ABSTRACT=Strabismus, or misalignment of the eyes, is the most common ocular disorder in the pediatric population, affecting approximately 2-4% of children. Strabismus leads to disruption of binocular vision, amblyopia, social and occupational discrimination, and decreased quality of life. While it has been recognized since ancient times that strabismus runs in families, the inheritance patterns are complex, and the precise genetic mechanisms have not been defined. Family, population, and twin studies all support a role of genetics in development of strabismus. Complicating all studies of strabismus, there are multiple forms of strabismus, and it is not known if they have shared genetic mechanisms or are distinct genetic disorders. Studies assuming strabismus is a Mendelian disorder have found areas of linkage and candidate genes in particular families, but no definitive casual genes.
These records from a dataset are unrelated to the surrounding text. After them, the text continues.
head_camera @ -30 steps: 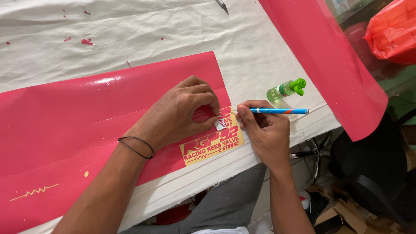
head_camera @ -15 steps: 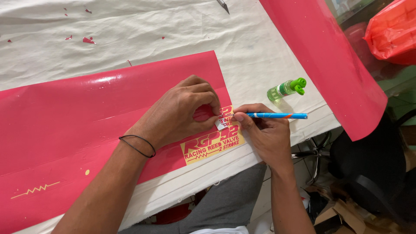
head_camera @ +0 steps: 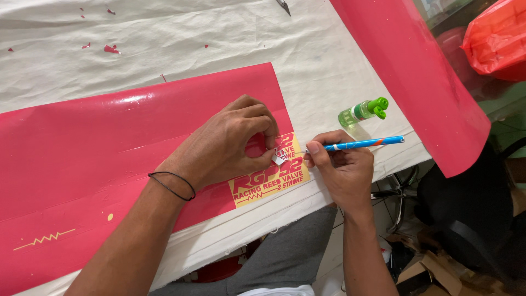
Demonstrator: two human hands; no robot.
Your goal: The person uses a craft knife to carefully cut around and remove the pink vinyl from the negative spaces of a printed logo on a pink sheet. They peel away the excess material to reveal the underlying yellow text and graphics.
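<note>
A: Head view first. What's the right hand (head_camera: 341, 170) doing?

B: Its fingers are pinched round a blue craft knife (head_camera: 359, 144), held like a pen. The handle's long axis runs out to the right and slightly up, and the tip points left, toward the yellow sticker panel (head_camera: 268, 183).

A: And the left hand (head_camera: 226, 143)?

B: Curled, thumb and forefinger nipping a small white-backed scrap (head_camera: 280, 158) lifted off the panel's upper part. That scrap sits just left of the knife tip, between the two hands.

A: Which hand is nearer the scrap?

B: The left one holds it; the knife tip is just beside it. Everything lies on the glossy red vinyl sheet (head_camera: 109, 148), with a small green bottle (head_camera: 361, 112) beyond the right hand.
</note>
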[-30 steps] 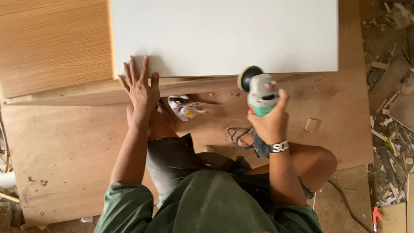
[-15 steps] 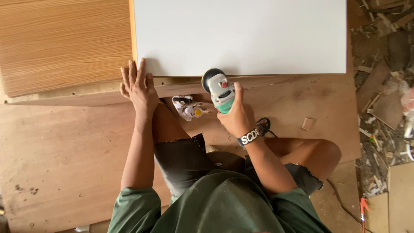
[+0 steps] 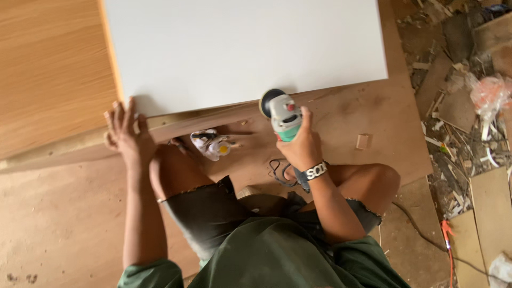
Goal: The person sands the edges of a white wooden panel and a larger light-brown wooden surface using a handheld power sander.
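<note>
My right hand [image 3: 301,146] grips a white and green power sander [image 3: 281,113], whose black round pad meets the near edge of a large white panel [image 3: 240,48]. My left hand [image 3: 127,134] rests flat with fingers spread on the panel's near left corner. The panel lies on a brown plywood sheet [image 3: 389,128]. Beside my bent knee, between the two hands, lies a small white bottle with a yellow cap [image 3: 213,145]. The sander's black cord [image 3: 277,173] coils under my right wrist.
A wood-grain board [image 3: 48,69] lies to the left of the white panel. A small wooden block [image 3: 363,141] sits on the plywood at right. Wood scraps and debris [image 3: 464,96] cover the floor on the right, with an orange-handled tool [image 3: 447,234] lower right.
The view has tilted and shifted, so the panel sits further left. My left hand has slid to the panel's left corner. The sander has stayed at the panel's near edge, shifted slightly along it.
</note>
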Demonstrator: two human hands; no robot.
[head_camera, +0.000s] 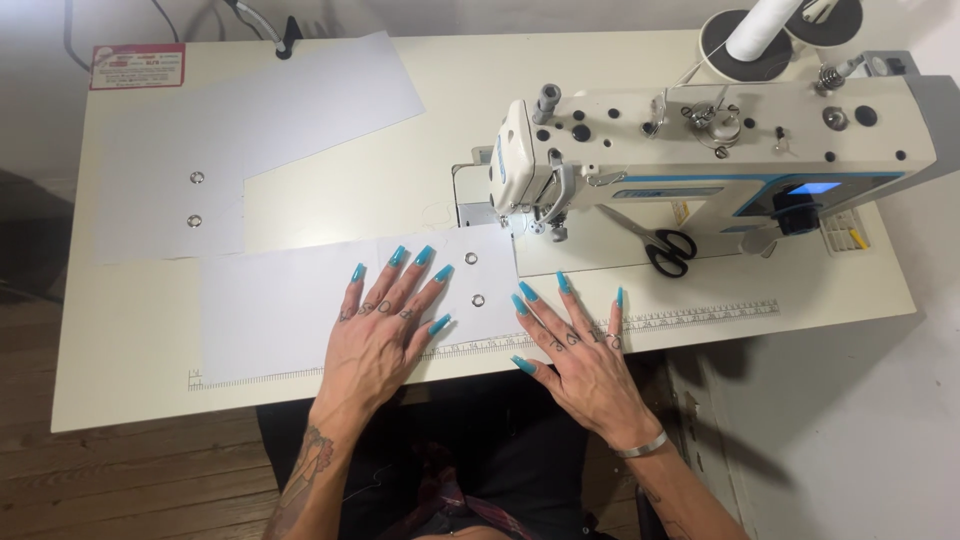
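Head view: left hand (372, 335) fingers splayed flat on white sheet (290, 300); right hand (580, 350) flat, gripping nothing; forearms cropped.

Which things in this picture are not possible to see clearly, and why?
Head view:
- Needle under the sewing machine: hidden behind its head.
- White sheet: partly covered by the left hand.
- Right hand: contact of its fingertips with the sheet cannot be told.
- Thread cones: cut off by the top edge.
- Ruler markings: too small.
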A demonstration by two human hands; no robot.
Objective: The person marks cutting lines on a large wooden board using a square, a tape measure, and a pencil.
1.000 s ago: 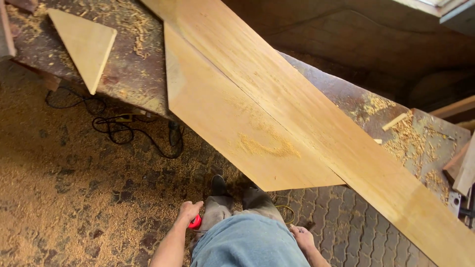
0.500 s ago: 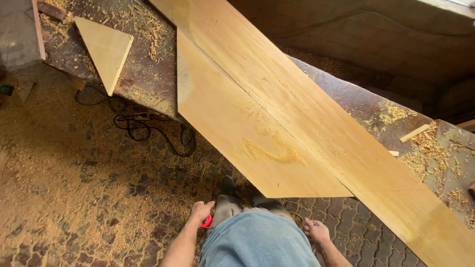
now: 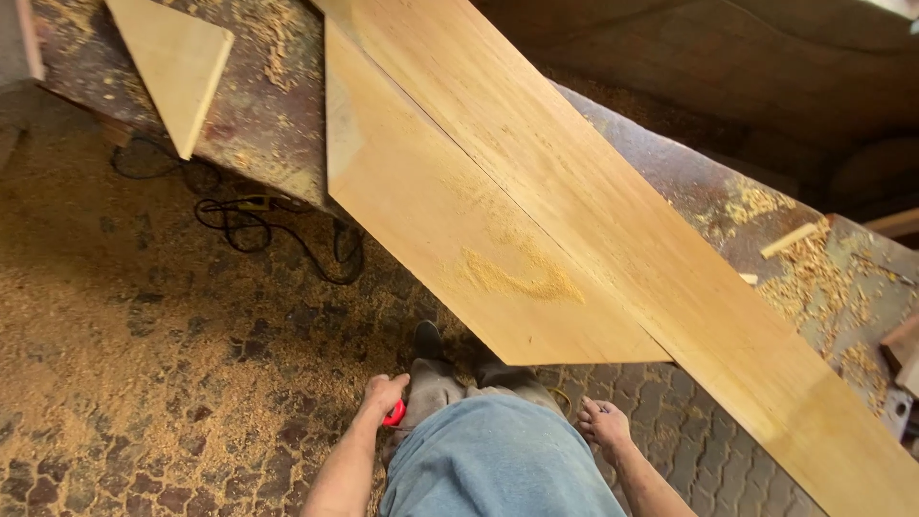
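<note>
Down at the hips: both hands hang at the person's sides, below the near edge of the boards.
Left hand: the left hand (image 3: 383, 394) is closed around a small red object (image 3: 394, 414), pressed against the grey trousers; what the object is cannot be told, as only a sliver shows.
Right hand: the right hand (image 3: 603, 423) is empty, fingers loosely spread, touching nothing.
Nearest work: the cut plywood panel (image 3: 450, 220) lies just ahead of both hands, its pointed near end overhanging the paved floor (image 3: 144, 383); it rests beside a long plywood strip (image 3: 613, 211) that runs away past the right hand.
Handling, red object: judged small and light; one closed fist is enough.
Handling, panel: judged thin, broad and stiff but likely to flex; loose sawdust (image 3: 522, 282) on its face could make it slippery. Best taken by the two long edges, one hand each, not by the pointed tip.
Around: a triangular offcut (image 3: 172, 67) sits on the workbench (image 3: 268, 124) far ahead of the left hand; a black cable (image 3: 278, 239) lies on the floor beneath.
</note>
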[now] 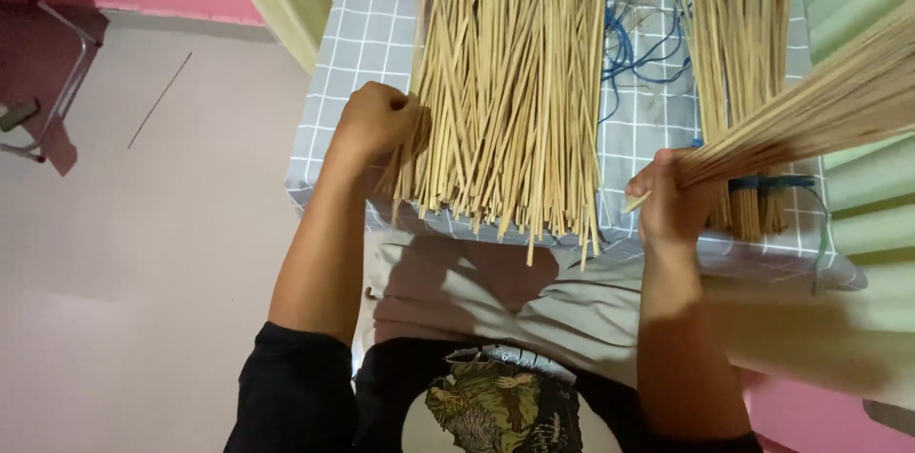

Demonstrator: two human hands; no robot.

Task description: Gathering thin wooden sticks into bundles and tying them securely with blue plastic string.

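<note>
Head view looked down on a person seated at a counter (343, 43) covered with a grey checked cloth. In the middle of the frame lay a loose pile of thin pale sticks (510, 81), their ends overhanging the near edge. The left hand (374, 121), at centre left, was curled with its grip closed into the pile's left side, apparently pinching a few sticks. The right hand (667, 201), at centre right, held its grip tight around a gathered bundle of sticks (820, 110) that fanned out toward the upper right. Behind it lay a tied bundle (742, 81) bound with blue string (777, 183), with more blue string (634, 24) tangled at top centre. The step in hand seemed to be drawing sticks from the pile; the next move would likely call for lifting them free and adding them to the held bundle.
</note>
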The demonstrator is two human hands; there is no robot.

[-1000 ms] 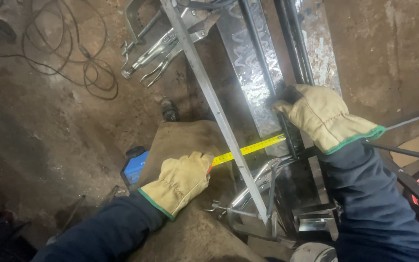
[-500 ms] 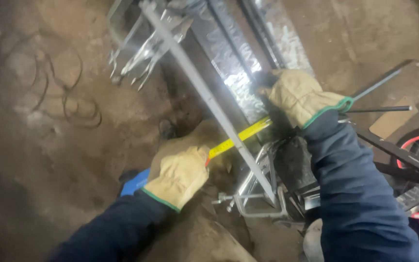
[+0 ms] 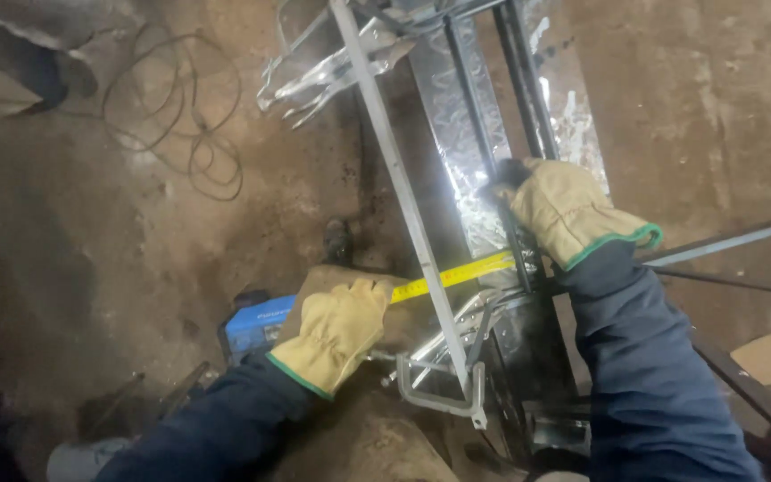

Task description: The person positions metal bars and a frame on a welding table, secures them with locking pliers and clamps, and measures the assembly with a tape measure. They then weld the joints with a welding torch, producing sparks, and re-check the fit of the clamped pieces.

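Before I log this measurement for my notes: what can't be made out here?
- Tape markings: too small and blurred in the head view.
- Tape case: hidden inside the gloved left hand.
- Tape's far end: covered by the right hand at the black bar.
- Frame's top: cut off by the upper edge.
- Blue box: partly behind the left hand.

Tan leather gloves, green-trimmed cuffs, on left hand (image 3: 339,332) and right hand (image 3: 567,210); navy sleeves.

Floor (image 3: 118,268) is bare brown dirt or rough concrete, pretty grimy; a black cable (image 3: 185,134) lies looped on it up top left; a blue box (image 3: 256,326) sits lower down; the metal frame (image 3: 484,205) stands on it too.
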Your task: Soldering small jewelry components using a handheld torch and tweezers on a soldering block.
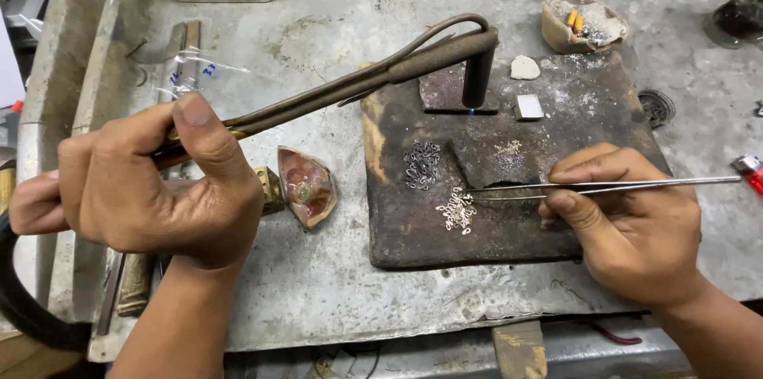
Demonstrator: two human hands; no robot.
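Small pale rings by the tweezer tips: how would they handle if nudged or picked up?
The pale rings lie as a loose heap of tiny separate pieces on the dark block, so a nudge would probably scatter them. They look very light. The tweezers in the right hand suggest fingers are too coarse.

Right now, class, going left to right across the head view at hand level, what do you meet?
left hand → reddish shell-shaped dish → dark pile of small rings → silvery pile of small rings → right hand → lighter
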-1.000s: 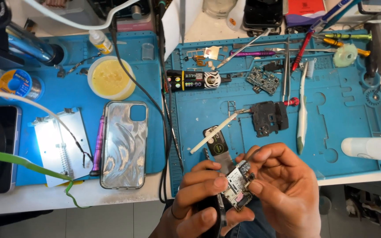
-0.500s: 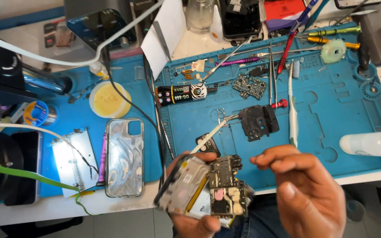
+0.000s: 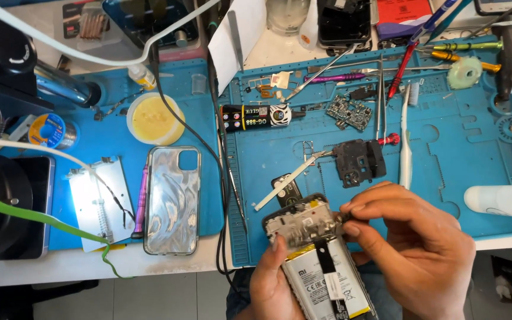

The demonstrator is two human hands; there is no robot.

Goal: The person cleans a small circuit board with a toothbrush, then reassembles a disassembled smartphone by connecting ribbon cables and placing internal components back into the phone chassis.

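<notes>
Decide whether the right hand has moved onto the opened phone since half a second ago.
Yes. The right hand was held apart, right of the opened phone; now its fingertips pinch the phone's upper right corner, closer to the black camera cover on the blue mat.

Two bare hands, left [image 3: 277,284] and right [image 3: 413,249], below the blue mat's [image 3: 445,154] near edge. No gloves, rings, watch or sleeves in view. Short, plain nails. Dark blue trousers under the wrists, partly hidden.

Light: bright, even, from above.
Glare: on the clear phone case [image 3: 172,198].
Focus: mostly sharp; edges bend slightly.
</notes>
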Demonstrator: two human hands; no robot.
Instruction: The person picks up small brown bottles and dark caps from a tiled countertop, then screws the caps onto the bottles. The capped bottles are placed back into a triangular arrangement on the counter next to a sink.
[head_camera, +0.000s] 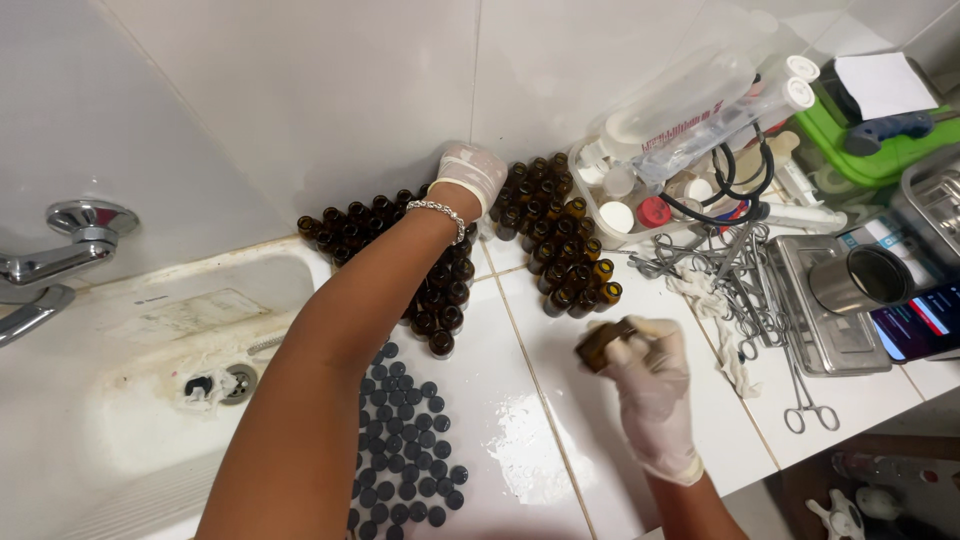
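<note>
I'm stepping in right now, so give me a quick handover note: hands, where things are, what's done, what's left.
Left hand, gloved, reaches among the amber bottles standing uncapped against the wall.
Right hand, gloved, holds one amber bottle over the tiled counter.
Black caps lie loose beside the sink.
Done: no capped bottle shows.
Left: all standing bottles are open.

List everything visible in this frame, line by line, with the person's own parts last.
amber bottles: many, brown, clustered against the wall
dark caps: many, loose on the counter by the sink
sink: one, white, left
tap: one, chrome, over the sink
plastic tub: one, clear, holding vials and syringes
scissors and forceps: several, steel, right of the bottles
metal tray: one, steel, far right
left hand: gloved white, bracelet, among the bottles
right hand: gloved white, holding one amber bottle
</note>
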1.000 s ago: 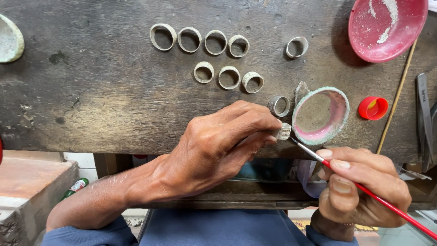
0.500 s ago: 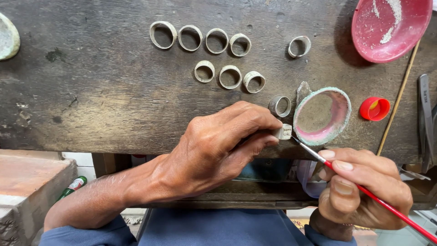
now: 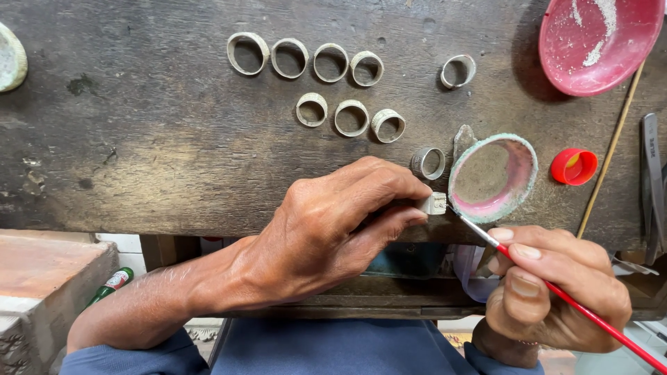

Genome-wide association studies searching for common variation that contributes to strabismus risk have identified two risk loci and three copy number variants in Caucasian populations. Causative genes have been identified in congenital cranial dysinnervation disorders, syndromes in which eye movement is limited or paralyzed. The causative genes lead to either improper differentiation of cranial motor neurons or abnormal axon guidance. This article reviews the evidence for a genetic contribution to strabismus and the recent advances that have been made in the genetics of comitant strabismus, the most common form of strabismus.